*** Opening of Data provided ***
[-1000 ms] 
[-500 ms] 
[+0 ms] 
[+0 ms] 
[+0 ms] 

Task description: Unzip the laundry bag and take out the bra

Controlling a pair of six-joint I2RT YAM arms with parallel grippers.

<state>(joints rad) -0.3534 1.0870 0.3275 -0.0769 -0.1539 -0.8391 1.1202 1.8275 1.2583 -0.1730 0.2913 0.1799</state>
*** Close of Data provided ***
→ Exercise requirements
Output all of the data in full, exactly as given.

→ Task answer
[-1000 ms] 
[-500 ms] 
[+0 ms] 
[+0 ms] 
[+0 ms] 

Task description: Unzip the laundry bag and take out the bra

Controlling a pair of six-joint I2RT YAM arms with parallel grippers.

<state>(joints rad) -0.3534 1.0870 0.3275 -0.0769 -0.1539 -0.8391 1.1202 1.8275 1.2583 -0.1730 0.2913 0.1799</state>

Nothing more is needed to complete the output.